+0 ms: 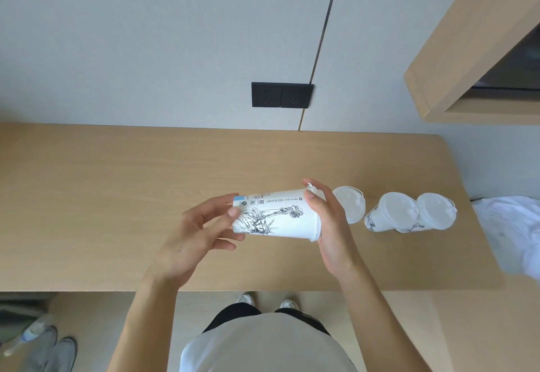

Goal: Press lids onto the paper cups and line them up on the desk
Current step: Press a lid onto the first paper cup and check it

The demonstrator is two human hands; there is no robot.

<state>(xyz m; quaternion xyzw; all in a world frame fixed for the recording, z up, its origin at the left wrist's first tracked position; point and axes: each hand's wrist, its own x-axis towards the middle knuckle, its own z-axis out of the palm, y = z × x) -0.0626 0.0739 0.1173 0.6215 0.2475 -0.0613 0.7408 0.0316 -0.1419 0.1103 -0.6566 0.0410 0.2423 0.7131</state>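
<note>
Left hand (201,231) pinches the sideways paper cup (277,213) by its base; right hand (327,219) cups the lid (315,196). Press evenly around the rim until seated.

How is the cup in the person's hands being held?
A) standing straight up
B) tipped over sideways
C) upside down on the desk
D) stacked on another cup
B: the cup lies sideways above the desk, its base in the left hand and its lidded end in the right hand.
</note>
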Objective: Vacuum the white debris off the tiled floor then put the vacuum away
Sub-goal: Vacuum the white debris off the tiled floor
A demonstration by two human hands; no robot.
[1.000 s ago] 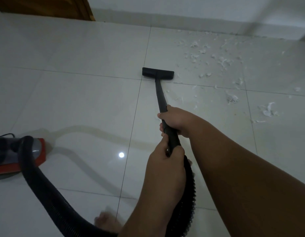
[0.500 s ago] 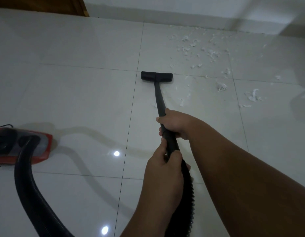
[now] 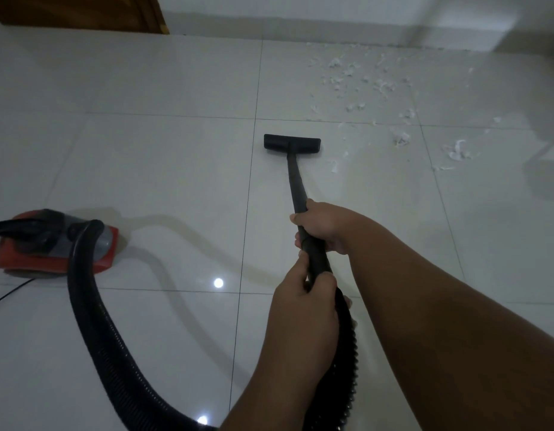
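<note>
Pulled back, our nozzle (image 3: 292, 144) sits short of the white debris (image 3: 457, 150); left hand (image 3: 303, 306) and right hand (image 3: 325, 227) fingers (image 3: 296, 218) grasp its wand (image 3: 295, 181).

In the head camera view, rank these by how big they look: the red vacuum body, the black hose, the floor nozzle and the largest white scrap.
1. black hose, though it is nearest the camera, which inflates it
2. red vacuum body
3. floor nozzle
4. largest white scrap

Bare tiled floor (image 3: 163, 169) lies open ahead; vacuum body (image 3: 54, 244) and hose (image 3: 92, 321) block the left.
</note>
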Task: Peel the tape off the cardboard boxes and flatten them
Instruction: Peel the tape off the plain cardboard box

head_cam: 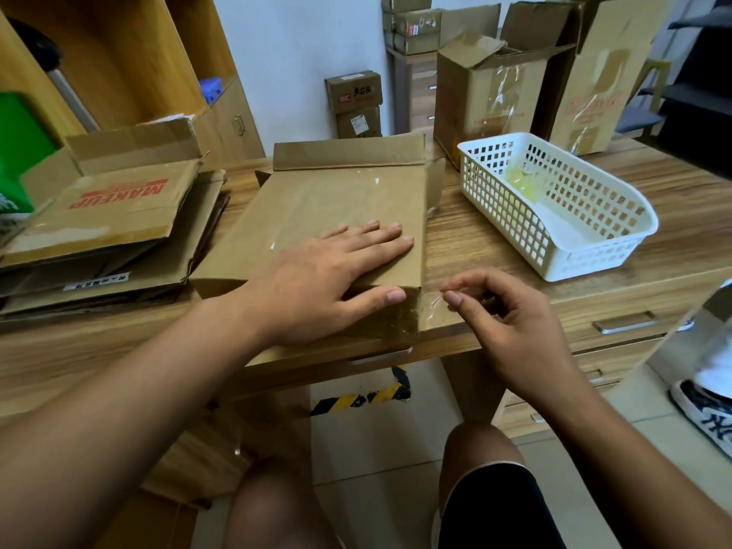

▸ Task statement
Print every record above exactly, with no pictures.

▸ Written solution
+0 ms: 

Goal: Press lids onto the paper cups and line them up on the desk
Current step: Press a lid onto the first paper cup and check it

The demonstrator is two human hands; there is no robot.

<state>(xyz m; quaternion xyzw; all in a world frame fixed for the recording, z up, its origin at the left wrist's first tracked position; point and axes: each hand's wrist, its own x-axis towards the middle knuckle, its own z-axis out of the palm, y = z × x) -0.0626 0.0739 0.1173 0.6215 0.2475 -0.0613 0.7408 0.0316 -0.1419 0.1103 -0.6566 0.0410 0.2423 0.7131</state>
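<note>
Left hand (201,231) pinches the sideways paper cup (277,213) by its base; right hand (327,219) cups the lid (315,196). Press evenly around the rim until seated.

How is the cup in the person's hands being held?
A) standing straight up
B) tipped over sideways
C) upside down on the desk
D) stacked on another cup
B: the cup lies sideways above the desk, its base in the left hand and its lidded end in the right hand.
</note>
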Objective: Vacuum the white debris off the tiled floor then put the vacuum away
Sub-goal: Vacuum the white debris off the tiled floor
A demonstration by two human hands; no robot.
[1.000 s ago] 
[0.500 s ago] 
[now] 
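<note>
Pulled back, our nozzle (image 3: 292, 144) sits short of the white debris (image 3: 457, 150); left hand (image 3: 303, 306) and right hand (image 3: 325, 227) fingers (image 3: 296, 218) grasp its wand (image 3: 295, 181).

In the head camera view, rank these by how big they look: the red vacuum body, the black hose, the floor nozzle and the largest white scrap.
1. black hose, though it is nearest the camera, which inflates it
2. red vacuum body
3. floor nozzle
4. largest white scrap

Bare tiled floor (image 3: 163, 169) lies open ahead; vacuum body (image 3: 54, 244) and hose (image 3: 92, 321) block the left.
</note>
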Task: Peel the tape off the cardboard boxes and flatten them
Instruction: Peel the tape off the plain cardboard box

head_cam: 

That completes the response.